Artificial cover is the name of the game in the area, and we began to hit as much tin, boards, and junk as possible before temperatures got too hot. It didn't take us long to hit paydirt as Todd's dad found this nice looking milk underneath some siding at our first stop around quarter to nine.

Eastern Milk Snake - Lampropeltis triangulum

For an adult milk, this was a nice looking specimen as many individuals of this species get rather ugly as they age. We didn't spend too much time photographing this snake due to rising temps, so we quickly moved on to a few more sites. The ticks were really bad in this area, and I pulled more than two dozen off of me throughout the course of the day and even found a few stragglers hanging on after the four hour drive back to Michigan. The next few sites yielded some common species including a racer, juvenile milk snake, and a few garter snakes. A glass lizard was seen but got away before anyone could get their hands on it. We also drove past a monster DOR Bullsnake that had been hit the day before, easily in excess of six feet. After a few more stops and a lack of Bullsnakes, I was beginning to become a little bit discouraged as the temperatures had risen in to the low 80s with high humidity. We made one last stop at a heavily herped spot with tons of cover. I flipped this less attractive milk within a few minutes.

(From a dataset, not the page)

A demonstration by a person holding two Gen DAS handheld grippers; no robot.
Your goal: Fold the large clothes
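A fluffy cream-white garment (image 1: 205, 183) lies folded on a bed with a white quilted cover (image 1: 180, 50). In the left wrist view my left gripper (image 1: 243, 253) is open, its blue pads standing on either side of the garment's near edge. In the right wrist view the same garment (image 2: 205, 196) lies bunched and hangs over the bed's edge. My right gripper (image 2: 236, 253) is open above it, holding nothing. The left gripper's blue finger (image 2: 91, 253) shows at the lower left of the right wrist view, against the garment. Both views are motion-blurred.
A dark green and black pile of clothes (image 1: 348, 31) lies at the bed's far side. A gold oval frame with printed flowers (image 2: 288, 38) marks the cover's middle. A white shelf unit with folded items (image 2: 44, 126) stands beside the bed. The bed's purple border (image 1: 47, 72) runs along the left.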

Eastern Milk Snake - Lampropeltis triangulum

I snapped a few photos of this snake, and then handed it off to Todd and continued on flipping. Eventually I came to rather small and unassuming piece of cover in the open and decided to flip it anyway. I'm glad I did, as this was found underneath.
Bullsnake - Pituophis catenifer sayi

This was an exceptionally marked snake. Yellows, browns, blacks, oranges. I grabbed the snake and was greeted with a loud hiss and a few strikes, which made photographing this snake a real treat. I had wanted to see this species for quite some time, and being able to get one under cover with such hot temperatures was extremely lucky. I only had a day to spend in the area, but plan to head back next year in hopes of finding a few more bullsnakes, a glass lizard, and if I'm really lucky, an ornate box turtle. That's all for now. Until next time, happy herping.

Hunting Hogs

The Eastern Hognose Snake is a challenging species to find in the field, and is my personal nemesis. Before last October, I had only seen one in my lifetime. Then I cashed in on one at Snake Road last fall and then finally got one in Michigan earlier this spring. Hognose snakes are a tough species to figure out, as they are likely found throughout the lower peninsula where good habitat exists. I had always associated them to be in the western and northern reaches of the state, but recently I've found that they can be found even in suburban southeast Michigan as I found my first one in Michigan since I was a kid less than ten miles from my house earlier in the spring. Last Friday, I had an open afternoon and decided to head down to an area I frequent in hopes of finding some snakes on the move. I've seen quite a few species in the area including Blue Racers, Northern Ribbon Snakes, and Northern Red-bellied Snakes, so I was hoping I could score on of these species driving roads like this one.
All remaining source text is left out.